Dioxin Exposure Initiative
The Dioxin Exposure Initiative (DEI) is no longer updated. However, many visitors find this webpage useful as a repository for related DEI publications and to learn about the DEI approach. [Mar 2017]
On this page:
Objective
The DEI was a multi-year effort that extended beyond the EPA dioxin reassessment effort. It emphasized finding and incorporating as much information as possible into the reassessment. The data were critical to supporting EPA’s development and implementation of an agency-wide dioxin risk management strategy. The DEI was jointly funded and managed by EPA's Office of Prevention, Pesticides, and Toxic Substances (OPPT) and the Office of Research and Development (ORD).
Sources of dioxins to air are dominated by the combustion of wastes and fuels. Sources to water include storm runoff, air deposition, and wastewater discharges from certain industrial processes. Contributions to land include air deposition and the land spreading of wastewater treatment sludge. As illustrated in Figure 1, dioxin originates and cycles through the environment in many ways, involving multiple sources, flows, reservoirs, and sinks.
- Flows include:
- airborne transport of dioxin vapor and dioxin-contaminated particulates
- water transport of dioxin-contaminated suspended particulates
- transport from land through wind and water erosion
- transport by biota through trophic exchange
- movement through commerce-contaminated materials.
- Reservoirs include soil and sediment and manufactured materials which contain dioxins that might be released later into the environment.
- Sinks represent the long-term storage and isolation of dioxin in undisturbed soil and sediment.
Although there is a general qualitative understanding of dioxin cycling in the environment, quantitative understanding is limited.
The fundamental goal of the DEI initiative was to quantitatively link dioxin sources to general population exposure. The initiative pursued two simultaneous lines of inquiry:
- The first identified sources of dioxin-like compounds and worked forward along their transport and deposition pathways.
- The second started with human body burdens and worked backwards through the processes of bioaccumulation and uptake.
As EPA merged these two lines of inquiry, it identified dioxin sources and exposure pathways that could pose significant risks to human health. The information enabled EPA to target sources and environmental pathways for exposure reduction efforts across program offices. Additionally, EPA estimated past trends in dioxin exposures and established baselines for monitoring future trends.
Sources Forward Approach
EPA adopted a strategy that divided source identification into three steps:
- source nomination
- source confirmation
- source characterization
Nomination of a source was based on information such as theoretical chemistry or similarity of a source-related process to ones known to produce dioxins. EPA also used preliminary emissions data to nominate sources. Once a source was nominated, it was a candidate for confirmation by monitoring or testing efforts. Those confirmed whether dioxins were, or were not, a product of the candidate source.

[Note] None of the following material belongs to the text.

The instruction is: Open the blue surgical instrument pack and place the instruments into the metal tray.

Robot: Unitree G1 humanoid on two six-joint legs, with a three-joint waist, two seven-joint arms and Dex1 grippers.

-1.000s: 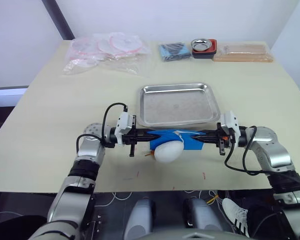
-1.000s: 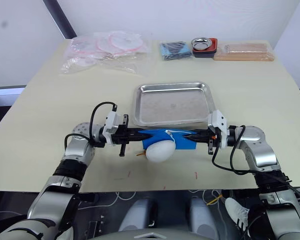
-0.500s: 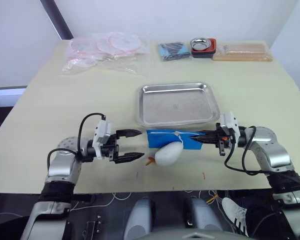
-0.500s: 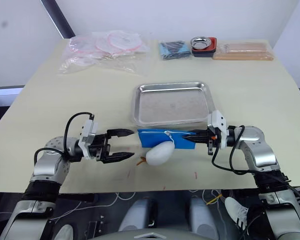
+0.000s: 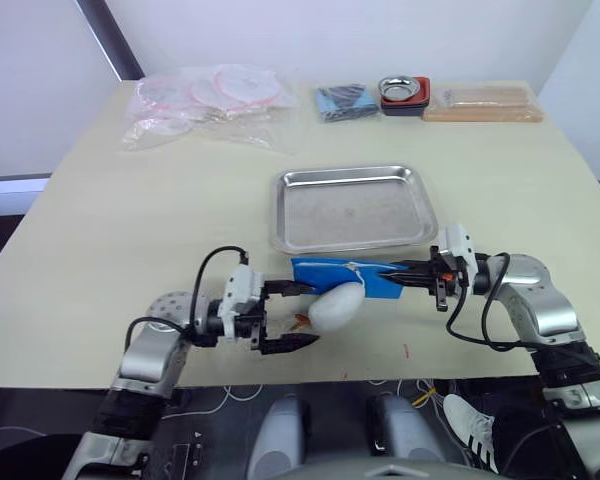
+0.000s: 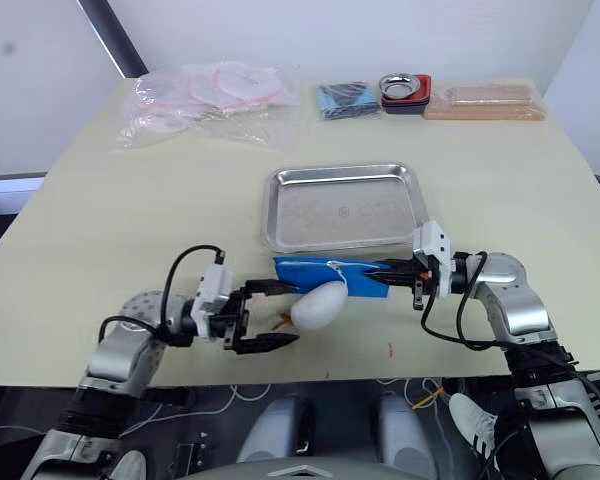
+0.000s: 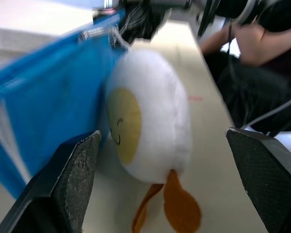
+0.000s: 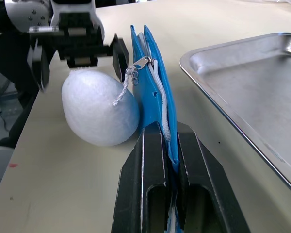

Confirmation testing used conditions likely to be most conducive to dioxin formation. If testing found no dioxins, then no further evaluation was needed. If testing found dioxins, then the source became a candidate for source characterization.
Source characterization provided a basis for quantitatively estimating national emission totals for a source category. This activity was inherently expensive, so information from nomination and confirmation was used to prioritize sources for investigation.
Human Exposure Backward
In its second approach, the DEI started with measured human body burdens and with modeled dioxin intake from the environment. EPA compared newly measured levels of dioxin in foods with data on population consumption of different types of food in the United States. EPA then compared estimated dioxin ingestion with measured body burdens. The analyses confirmed that diet can account for a large proportion of dioxin exposure for the U.S. population. The analyses also revealed which types of foods contribute most to general population exposure.
Similarly, EPA estimated livestock exposures from dioxin measured in animal feeds and open forage. Using livestock-specific feed ingestion rates, modeled dioxin ingestion could be compared with measured dioxin concentrations in poultry, meat, dairy, and egg products. The analyses quantified transfer from feed and forage to livestock, confirming the leaf-to-animal transfer link in dioxin exposure pathways. Finally, EPA compared levels in animal feeds and forage to those predicted from air deposition rates, which completed the exposure pathway from dioxin sources to human exposure.
Trends
Data on past trends in dioxin emissions and deposition can reveal temporal relationships among changing sources and exposure important to dioxin reduction strategies. Concentrations of dioxins in lake sediments present a picture of deposition over time and, by inference, past emissions and exposure. The DEI therefore examined dioxin concentrations with increasing depth in lake sediments across several regions of the United States.
The DEI also used pharmacokinetic modeling to reconstruct past doses of toxic equivalents of 2,3,7,8-TCDD for persons with dioxins measured in their tissues. Various agencies continue to monitor dioxin in humans and in samples of food and ambient air to evaluate past and ongoing dioxin exposure reduction strategies.